* GOAL OF THE EXERCISE
Look through the records below for the line holding "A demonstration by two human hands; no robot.". Write it out exactly, with each following line through the line holding "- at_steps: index".

Data records
========================================================================

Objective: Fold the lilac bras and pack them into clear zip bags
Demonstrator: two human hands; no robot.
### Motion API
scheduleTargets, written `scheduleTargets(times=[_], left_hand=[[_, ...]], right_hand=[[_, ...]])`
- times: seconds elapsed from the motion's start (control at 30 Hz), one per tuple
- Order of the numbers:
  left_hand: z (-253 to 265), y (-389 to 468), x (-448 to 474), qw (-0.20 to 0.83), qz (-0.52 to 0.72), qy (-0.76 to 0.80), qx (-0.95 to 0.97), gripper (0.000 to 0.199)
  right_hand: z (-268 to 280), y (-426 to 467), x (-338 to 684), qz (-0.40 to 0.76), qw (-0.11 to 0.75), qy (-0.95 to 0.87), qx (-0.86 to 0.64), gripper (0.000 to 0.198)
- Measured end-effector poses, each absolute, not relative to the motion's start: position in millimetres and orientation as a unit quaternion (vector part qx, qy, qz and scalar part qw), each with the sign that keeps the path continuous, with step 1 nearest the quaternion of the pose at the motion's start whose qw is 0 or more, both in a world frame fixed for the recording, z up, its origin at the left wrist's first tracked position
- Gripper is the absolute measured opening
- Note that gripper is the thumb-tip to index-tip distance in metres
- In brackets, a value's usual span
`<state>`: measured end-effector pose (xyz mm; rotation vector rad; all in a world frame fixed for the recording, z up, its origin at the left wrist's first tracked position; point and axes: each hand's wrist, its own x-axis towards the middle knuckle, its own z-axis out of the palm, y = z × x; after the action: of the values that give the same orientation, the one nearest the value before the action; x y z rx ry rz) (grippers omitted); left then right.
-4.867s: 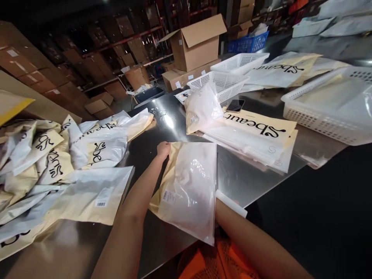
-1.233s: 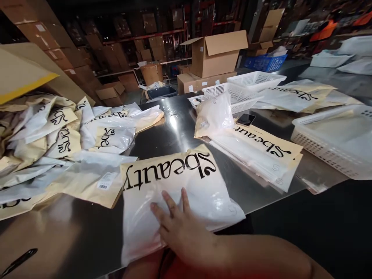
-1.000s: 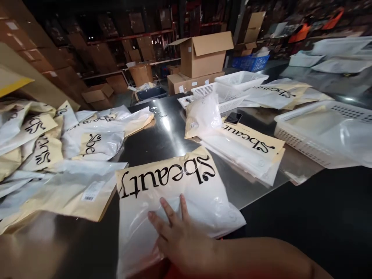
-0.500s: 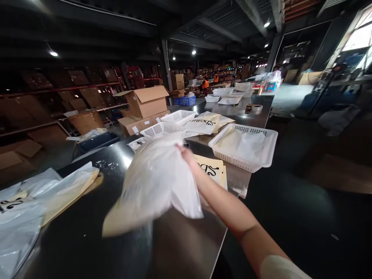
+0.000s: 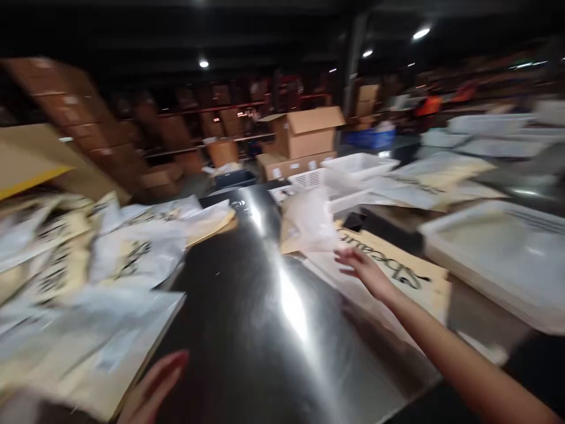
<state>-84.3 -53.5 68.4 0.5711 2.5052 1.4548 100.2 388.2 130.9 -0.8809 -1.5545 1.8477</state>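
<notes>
My right hand (image 5: 359, 268) reaches over the steel table with its fingers loosely spread and nothing in them. Just beyond its fingertips lies a crumpled white plastic bag (image 5: 311, 221), backed by a tan sheet. Under and beside that hand is a cream packet (image 5: 397, 265) with black lettering. My left hand (image 5: 154, 386) shows at the bottom edge, blurred, fingers stretched out and empty. It is close to a large clear plastic bag (image 5: 101, 335) with cream material inside, at the front of a heap of lettered bags (image 5: 141, 253).
White plastic baskets (image 5: 362, 165) stand at the back, and another white basket (image 5: 489, 265) at the right. Behind the table are an open cardboard box (image 5: 311, 135), a dark bin (image 5: 233, 179) and a blue crate (image 5: 373, 138). The steel table (image 5: 238, 330) runs down the middle.
My right hand has let go of the white plastic bag, which now rests by the baskets. The view has swung left, bringing in the heap of bags and my left hand.
</notes>
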Motion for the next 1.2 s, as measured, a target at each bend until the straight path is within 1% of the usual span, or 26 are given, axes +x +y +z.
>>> scheduleTargets(times=[0.03,0.07,0.1,0.13,0.23,0.27,0.3,0.37,0.4,0.47,0.53,0.63,0.73,0.8,0.87,0.93,1.0,1.07,1.1,1.13,1.2], left_hand=[[73.1,-56.2,-94.4,0.039,0.414,0.884,0.215,0.037],[77.7,-58.0,-107.4,-0.012,0.284,0.927,0.246,0.039],[81.4,-59.3,-122.2,-0.037,0.235,0.943,0.232,0.038],[83.3,-60.1,-137.2,-0.053,0.204,0.955,0.207,0.038],[77.2,-58.3,-169.3,-0.072,0.117,0.981,0.137,0.052],[72.5,-56.5,-174.1,-0.072,0.094,0.985,0.126,0.05],[68.0,-54.6,-176.7,-0.072,0.075,0.987,0.121,0.045],[63.4,-51.6,-178.0,-0.075,0.05,0.988,0.125,0.031],[64.6,-50.7,-177.8,-0.077,0.043,0.987,0.133,0.029],[74.3,-48.6,-175.5,-0.081,0.041,0.983,0.159,0.034],[89.5,-44.5,-166.3,-0.084,0.052,0.974,0.204,0.044],[104.7,-34.7,-127.2,-0.065,0.079,0.945,0.311,0.053],[96.5,-34.8,-65.0,0.006,0.137,0.856,0.498,0.047],[80.4,-48.4,-32.6,0.085,0.213,0.732,0.641,0.042],[62.0,-70.3,-24.6,0.158,0.246,0.656,0.696,0.045],[47.1,-92.3,-43.8,0.181,0.211,0.67,0.688,0.047],[40.7,-107.5,-77.8,0.146,0.14,0.724,0.66,0.05],[45.3,-112.0,-105.5,0.072,0.079,0.786,0.608,0.062],[51.1,-109.8,-110.8,0.028,0.065,0.814,0.576,0.064],[58.4,-104.3,-108.3,-0.013,0.064,0.838,0.542,0.062],[73.2,-84.1,-79.8,-0.064,0.114,0.87,0.475,0.047]], right_hand=[[106.6,364.1,106.1,0.626,0.237,-0.686,-0.285,0.023],[82.0,343.1,113.0,0.564,0.192,-0.766,-0.241,0.027],[58.3,325.1,120.1,0.508,0.143,-0.827,-0.195,0.029],[36.7,309.9,126.6,0.445,0.124,-0.873,-0.152,0.03],[-6.7,278.8,139.0,0.261,0.142,-0.952,-0.077,0.031],[-13.2,273.6,140.5,0.223,0.151,-0.961,-0.068,0.031],[-16.4,270.9,140.9,0.199,0.158,-0.965,-0.064,0.031],[-15.9,270.8,139.6,0.177,0.171,-0.967,-0.062,0.032],[-13.6,272.0,138.4,0.172,0.177,-0.967,-0.063,0.033],[-7.6,274.3,135.7,0.176,0.181,-0.965,-0.067,0.033],[-1.0,274.3,133.5,0.208,0.171,-0.96,-0.081,0.033],[9.7,270.6,131.9,0.335,0.159,-0.915,-0.158,0.037],[21.2,267.4,132.1,0.519,0.184,-0.785,-0.283,0.045],[29.0,268.1,132.7,0.602,0.208,-0.697,-0.329,0.052],[37.1,271.2,133.3,0.629,0.214,-0.662,-0.347,0.063],[45.2,274.7,134.0,0.604,0.167,-0.694,-0.355,0.07],[52.6,276.3,134.6,0.567,0.099,-0.741,-0.347,0.065],[58.3,274.8,135.7,0.554,0.044,-0.763,-0.329,0.051],[60.5,272.9,136.9,0.56,0.026,-0.763,-0.322,0.044],[62.1,270.3,138.8,0.569,0.012,-0.759,-0.317,0.041],[63.7,263.1,144.8,0.581,-0.026,-0.756,-0.302,0.047]])
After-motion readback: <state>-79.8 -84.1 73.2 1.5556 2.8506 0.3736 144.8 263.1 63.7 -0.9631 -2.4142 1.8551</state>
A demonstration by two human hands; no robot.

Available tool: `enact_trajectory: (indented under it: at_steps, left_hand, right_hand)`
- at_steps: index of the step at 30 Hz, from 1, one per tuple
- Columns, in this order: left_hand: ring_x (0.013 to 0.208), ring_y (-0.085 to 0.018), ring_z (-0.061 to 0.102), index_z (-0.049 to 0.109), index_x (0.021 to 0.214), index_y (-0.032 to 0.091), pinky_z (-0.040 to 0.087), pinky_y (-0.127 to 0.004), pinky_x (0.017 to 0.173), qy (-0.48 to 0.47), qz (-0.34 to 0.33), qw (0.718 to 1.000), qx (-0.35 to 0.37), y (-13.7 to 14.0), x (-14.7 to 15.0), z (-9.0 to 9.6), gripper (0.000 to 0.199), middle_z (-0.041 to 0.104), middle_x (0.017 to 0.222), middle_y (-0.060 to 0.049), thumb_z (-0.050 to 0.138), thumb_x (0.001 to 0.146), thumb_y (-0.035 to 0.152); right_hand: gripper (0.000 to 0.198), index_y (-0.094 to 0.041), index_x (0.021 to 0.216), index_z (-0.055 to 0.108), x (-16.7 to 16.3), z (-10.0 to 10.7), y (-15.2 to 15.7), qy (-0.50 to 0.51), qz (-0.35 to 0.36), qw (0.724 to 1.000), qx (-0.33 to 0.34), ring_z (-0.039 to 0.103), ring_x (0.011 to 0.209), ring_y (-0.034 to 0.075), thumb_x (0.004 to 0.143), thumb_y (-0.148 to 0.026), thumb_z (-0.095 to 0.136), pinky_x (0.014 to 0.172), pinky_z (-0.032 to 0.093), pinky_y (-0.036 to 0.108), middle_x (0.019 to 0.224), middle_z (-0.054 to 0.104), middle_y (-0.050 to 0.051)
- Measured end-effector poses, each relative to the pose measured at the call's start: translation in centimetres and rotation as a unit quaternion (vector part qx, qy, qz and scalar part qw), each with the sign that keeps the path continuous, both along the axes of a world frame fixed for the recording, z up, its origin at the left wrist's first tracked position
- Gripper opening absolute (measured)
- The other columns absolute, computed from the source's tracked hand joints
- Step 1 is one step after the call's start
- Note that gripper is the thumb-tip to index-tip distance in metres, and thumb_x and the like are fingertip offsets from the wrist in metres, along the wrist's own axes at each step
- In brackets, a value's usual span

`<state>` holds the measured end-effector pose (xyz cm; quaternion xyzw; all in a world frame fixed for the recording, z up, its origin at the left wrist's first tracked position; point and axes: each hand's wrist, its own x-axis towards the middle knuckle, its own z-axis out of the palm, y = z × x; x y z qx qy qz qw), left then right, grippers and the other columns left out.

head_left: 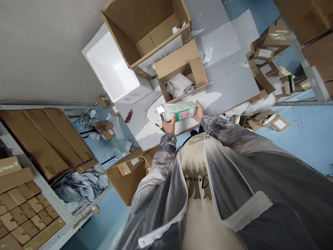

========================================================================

* RESULT FOR THIS TASK
A demonstration by two human hands; no robot.

Available tool: `enact_trajectory: (indented under it: at_steps, left_hand, right_hand)`
- at_steps: index of the step at 30 Hz, from 1, one per tuple

The output above is complete.